**Problem requirements**
Please give back word for word the lines of the material below between the line containing "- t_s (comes" and the line containing "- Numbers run", inclusive.

**Dataset section**
-*-*-
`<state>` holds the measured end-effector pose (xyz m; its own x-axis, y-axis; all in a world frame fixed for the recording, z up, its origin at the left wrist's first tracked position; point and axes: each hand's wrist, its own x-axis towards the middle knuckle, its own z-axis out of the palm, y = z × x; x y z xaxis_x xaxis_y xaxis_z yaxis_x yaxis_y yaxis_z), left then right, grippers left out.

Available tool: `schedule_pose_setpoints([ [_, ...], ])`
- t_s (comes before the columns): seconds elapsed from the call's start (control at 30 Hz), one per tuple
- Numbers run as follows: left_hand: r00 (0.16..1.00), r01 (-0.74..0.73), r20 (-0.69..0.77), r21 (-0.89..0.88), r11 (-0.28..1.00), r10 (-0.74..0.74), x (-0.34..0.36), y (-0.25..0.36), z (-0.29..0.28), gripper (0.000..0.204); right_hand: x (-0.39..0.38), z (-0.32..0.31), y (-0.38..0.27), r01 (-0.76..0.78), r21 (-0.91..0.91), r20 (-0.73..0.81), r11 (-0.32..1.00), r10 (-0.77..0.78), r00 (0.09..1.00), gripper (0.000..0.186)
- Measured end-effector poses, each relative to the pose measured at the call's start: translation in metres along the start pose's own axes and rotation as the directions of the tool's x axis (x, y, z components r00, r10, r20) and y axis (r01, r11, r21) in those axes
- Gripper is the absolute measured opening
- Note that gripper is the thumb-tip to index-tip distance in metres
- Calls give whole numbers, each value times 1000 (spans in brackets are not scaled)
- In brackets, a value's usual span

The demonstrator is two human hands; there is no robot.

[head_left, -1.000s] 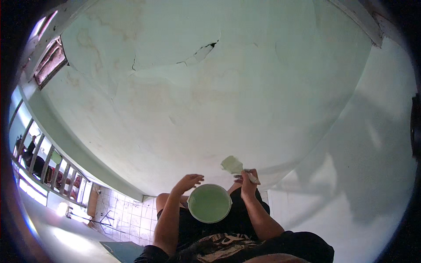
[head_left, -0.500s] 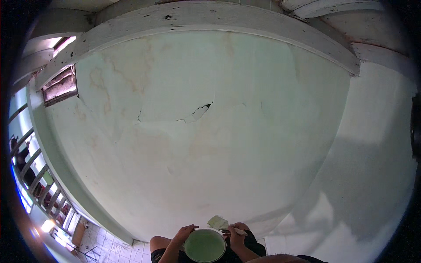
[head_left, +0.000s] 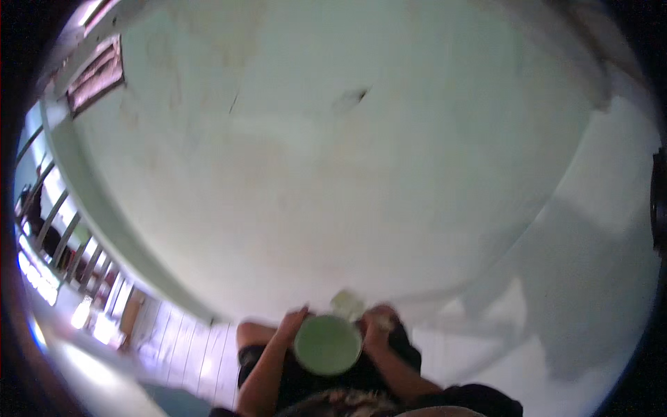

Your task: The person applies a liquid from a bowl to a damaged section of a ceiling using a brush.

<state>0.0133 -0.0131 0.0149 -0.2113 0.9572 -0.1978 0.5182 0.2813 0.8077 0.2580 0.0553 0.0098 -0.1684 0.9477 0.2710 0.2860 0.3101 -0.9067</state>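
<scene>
A round tub [head_left: 297, 354] of light green paint [head_left: 328, 345] rests over my lap, seen from above. My left hand [head_left: 293, 324] is closed at its upper left rim, the fingertips blurred. Right of the tub, my right hand [head_left: 377, 328] grips a wide paintbrush [head_left: 347, 304] by its handle. The pale green bristles point up and left, just beyond the far rim, before the wall. My fingers hide most of the handle.
A large pale green wall [head_left: 389, 201] stands ahead, stained, with a broken crack [head_left: 358, 96] high up. A white side wall [head_left: 611, 229] meets it at right. A railing [head_left: 69, 229] runs along the left, with a person [head_left: 48, 236] beyond it. Floor tiles [head_left: 187, 347] show lower left.
My view has tilted downward, so the wall and crack sit higher and more of my arms and lap shows. Both hands keep their hold on the tub and paintbrush.
</scene>
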Motion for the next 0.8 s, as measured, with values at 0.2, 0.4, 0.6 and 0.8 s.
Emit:
schedule_pose_setpoints([
  [0.2,941,339,128,-404,850,-314,27,-3,-3,63,36,-39,-47,399,-326,163,857,-365,917,20],
  [0.4,978,186,174,-463,867,-117,15,42,-33,67,57,-49,-70,-334,660,256,673,216,942,18],
  [0.6,993,9,-99,-449,894,-60,-17,42,-17,65,42,-61,-91,-386,216,488,897,244,838,18],
  [0.8,988,-3,-136,-474,881,-70,-24,44,-13,67,28,-25,-111,-183,-156,764,971,236,600,21],
])
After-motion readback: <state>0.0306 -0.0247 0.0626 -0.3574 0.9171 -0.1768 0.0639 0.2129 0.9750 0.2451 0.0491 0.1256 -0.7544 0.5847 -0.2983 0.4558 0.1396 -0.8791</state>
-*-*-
**Exercise result**
- t_s (comes before the columns): seconds elapsed from the call's start (control at 30 Hz), one per tuple
- Numbers run as follows: left_hand: r00 (0.16..1.00), r01 (-0.74..0.73), r20 (-0.69..0.77), r21 (-0.89..0.88), r11 (-0.28..1.00), r10 (-0.74..0.74), x (-0.34..0.36), y (-0.25..0.36), z (-0.29..0.28), gripper (0.000..0.204); right_hand: x (-0.39..0.38), z (-0.32..0.31), y (-0.38..0.27), r01 (-0.76..0.78), r21 (-0.91..0.91), r20 (-0.73..0.81), r11 (-0.32..1.00), r10 (-0.77..0.78), r00 (0.09..1.00), gripper (0.000..0.186)

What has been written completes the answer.